Ryder Hesjedal au Grand Prix Cycliste de Montréal en 2012
Ryder Hesjedal au Grand Prix Cycliste de Montréal en 2012

Le dopage dans le sport n’est pas nouveau, mais au Canada on se sent un peu à l’abri des scandales. Pourtant, ça existe et l’un des plus grands cyclistes canadiens, Ryder Hesjedal, qui a avoué s’être dopé en 2003, est l’exemple le plus récent.

Il semblerait que ce soit devenu le nouveau modus operandi, les anciens athlètes dopés, qui, pour se donner bonne conscience, avouent dans leurs biographies leurs torts et demandent le pardon. Ils avouent, bien sûr, leurs torts après le délai de prescription et assurent s’être repentis depuis.

Difficile à croire. Bien souvent, pour ne pas dire toujours, ils attendent d’être acculés au pied du mur et d’être obligés d’en parler. Jamais ils ne prennent l’initiative et, si l’information n’allait pas être publiée par un autre, probablement que jamais nous n’aurions connu le passé de ces athlètes coupables de dopage.

Personnellement, j’ai beaucoup de difficulté à accepter ces aveux et les plates excuses forcées des athlètes. La suspension devrait être automatique : tu triches, tu es banni du sport compétitif. Point à la ligne!

À la base le sport est un moyen de faire bouger les jeunes, de montrer les bons exemples; les athlètes sont des modèles pour la société. Avec toutes les histoires de dopage, ce ne sont que de mauvais exemples dont les jeunes entendent parler, car les histoires de dopage font malheureusement toujours beaucoup plus de bruit et ont plus de répercussions que les succès des athlètes honnêtes et intègres. Les médias et le public en parlent un peu, acceptent les plates excuses et l’histoire tombe vite dans l’oubli.

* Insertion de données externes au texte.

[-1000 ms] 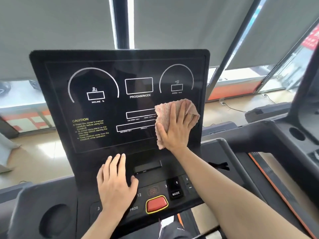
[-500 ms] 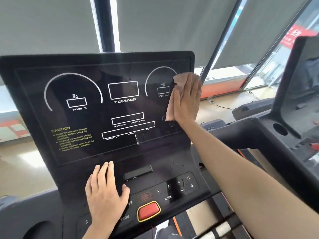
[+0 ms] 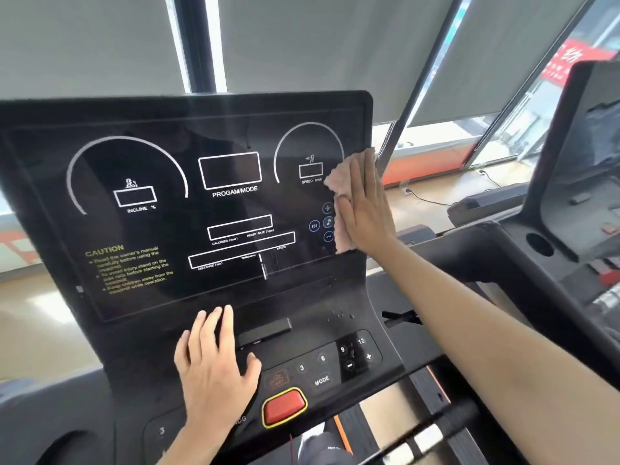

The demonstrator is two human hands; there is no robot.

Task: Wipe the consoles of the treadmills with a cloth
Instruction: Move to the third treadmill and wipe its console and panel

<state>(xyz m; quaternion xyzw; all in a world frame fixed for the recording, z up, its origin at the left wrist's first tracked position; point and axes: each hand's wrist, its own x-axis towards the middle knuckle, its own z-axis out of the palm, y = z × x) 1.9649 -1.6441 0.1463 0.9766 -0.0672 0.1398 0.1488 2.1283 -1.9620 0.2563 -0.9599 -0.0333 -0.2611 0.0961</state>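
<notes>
A black treadmill console (image 3: 188,129) fills the view, its glossy display panel showing incline, program and speed markings. My right hand (image 3: 364,209) presses a pinkish cloth (image 3: 337,182) flat against the right edge of the display, beside the speed dial and the small round icons. My left hand (image 3: 214,360) lies flat, fingers apart, on the lower button panel, left of the red stop button (image 3: 285,406).
A second treadmill console (image 3: 583,156) stands to the right with a cup holder (image 3: 539,245). A handlebar (image 3: 429,434) crosses the lower right. Grey roller blinds (image 3: 318,45) and windows are behind the console. A cable (image 3: 426,196) lies on the floor.
My right hand with the cloth has moved from the display's lower middle up to its right edge, then slightly down. The view has shifted right. My left hand has stayed on the button panel.
</notes>
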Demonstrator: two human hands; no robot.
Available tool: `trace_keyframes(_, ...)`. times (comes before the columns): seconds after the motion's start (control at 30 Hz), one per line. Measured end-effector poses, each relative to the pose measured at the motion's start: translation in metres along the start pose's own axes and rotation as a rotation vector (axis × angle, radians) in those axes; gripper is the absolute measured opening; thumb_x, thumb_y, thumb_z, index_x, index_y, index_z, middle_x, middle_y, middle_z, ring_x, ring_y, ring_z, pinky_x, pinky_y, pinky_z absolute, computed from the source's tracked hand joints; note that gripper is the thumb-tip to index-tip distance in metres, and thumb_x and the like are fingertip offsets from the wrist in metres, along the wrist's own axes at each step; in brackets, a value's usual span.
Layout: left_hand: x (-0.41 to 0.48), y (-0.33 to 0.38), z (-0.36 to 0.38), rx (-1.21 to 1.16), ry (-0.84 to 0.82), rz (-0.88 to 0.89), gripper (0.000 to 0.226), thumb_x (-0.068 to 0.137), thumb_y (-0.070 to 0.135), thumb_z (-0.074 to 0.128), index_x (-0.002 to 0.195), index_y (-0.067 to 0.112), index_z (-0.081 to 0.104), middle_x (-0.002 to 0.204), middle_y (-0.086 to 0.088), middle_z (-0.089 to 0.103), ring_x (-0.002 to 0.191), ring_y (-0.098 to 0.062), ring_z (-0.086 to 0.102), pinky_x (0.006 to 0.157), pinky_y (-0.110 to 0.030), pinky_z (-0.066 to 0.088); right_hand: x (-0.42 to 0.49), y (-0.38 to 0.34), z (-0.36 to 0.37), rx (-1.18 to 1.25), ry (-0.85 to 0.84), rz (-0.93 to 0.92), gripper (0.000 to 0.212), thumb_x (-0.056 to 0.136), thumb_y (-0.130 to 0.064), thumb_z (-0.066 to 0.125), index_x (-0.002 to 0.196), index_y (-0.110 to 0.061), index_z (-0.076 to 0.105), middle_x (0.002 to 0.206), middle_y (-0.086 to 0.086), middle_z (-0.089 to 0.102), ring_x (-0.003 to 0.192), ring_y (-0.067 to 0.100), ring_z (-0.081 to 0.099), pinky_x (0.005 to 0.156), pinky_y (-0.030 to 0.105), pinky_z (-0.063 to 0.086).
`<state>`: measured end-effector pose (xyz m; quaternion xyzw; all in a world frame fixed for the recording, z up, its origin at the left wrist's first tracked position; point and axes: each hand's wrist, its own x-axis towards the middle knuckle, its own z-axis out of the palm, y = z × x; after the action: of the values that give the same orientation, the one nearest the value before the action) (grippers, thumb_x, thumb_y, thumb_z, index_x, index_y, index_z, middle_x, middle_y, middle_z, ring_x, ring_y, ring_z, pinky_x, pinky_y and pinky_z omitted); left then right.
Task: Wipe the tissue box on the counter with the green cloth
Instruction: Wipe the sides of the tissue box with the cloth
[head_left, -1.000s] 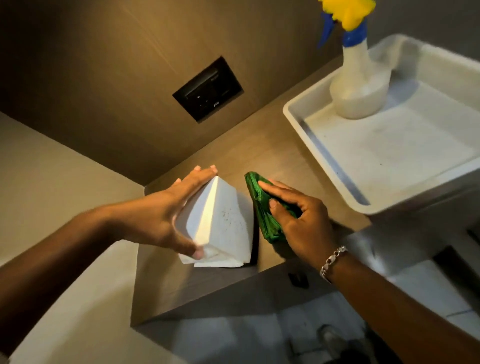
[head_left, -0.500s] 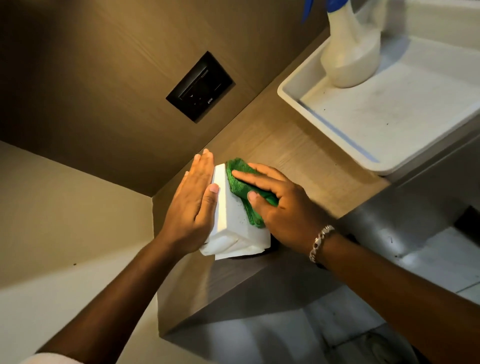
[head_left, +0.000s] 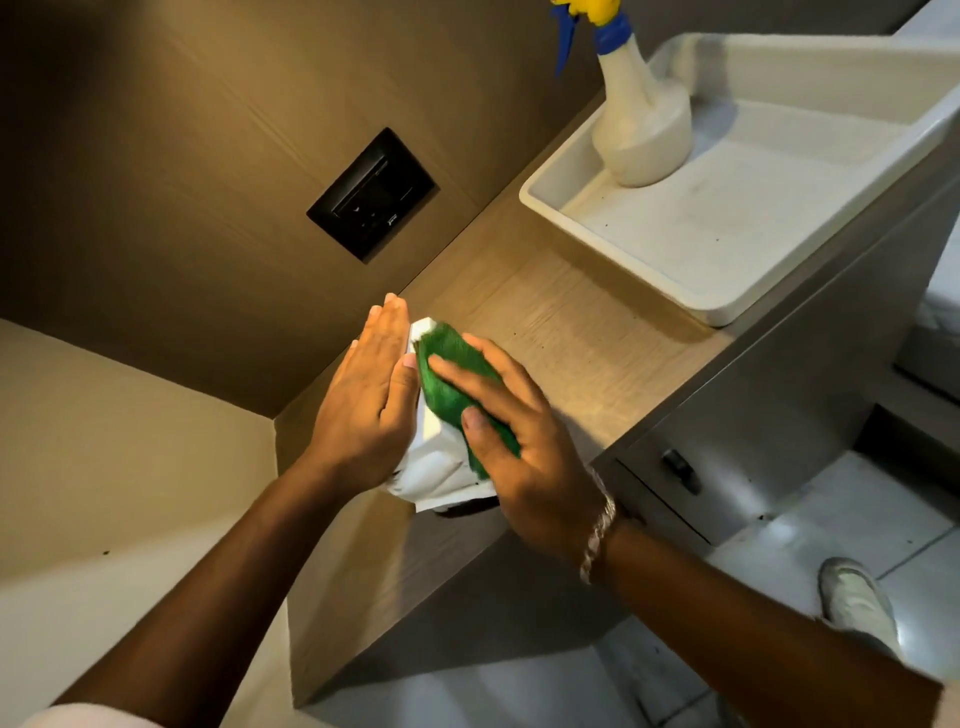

Quel sort injuste et quelle situation inacceptable pour les athlètes qui ont été honnêtes et fiers de leurs valeurs. Ces athlètes se retrouvent doublement pénalisés, puisque leurs rêves ont souvent été brisés par la faute des tricheurs.

En réaction à ces dernières révélations de dopage au Canada, on apprenait ce matin [5 nov.] que le Gouvernement du Canada, le Comité olympique canadien et le Comité paralympique annonçaient un investissement de 1 million de dollars pour le Centre canadien pour l’éthique dans le sport (CCES). Le CCES lance ces jours-ci une ligne téléphonique anonyme pour recueillir les signalements d’activités de dopage.

Que pensez-vous de ce nouvel outil? Est-ce que ça va améliorer la lutte contre le dopage? N’y a-t-il pas un risque de répréhension pour ceux qui dénonceront en sachant que le milieu sportif canadien est petit et que tout le monde finit par tout savoir?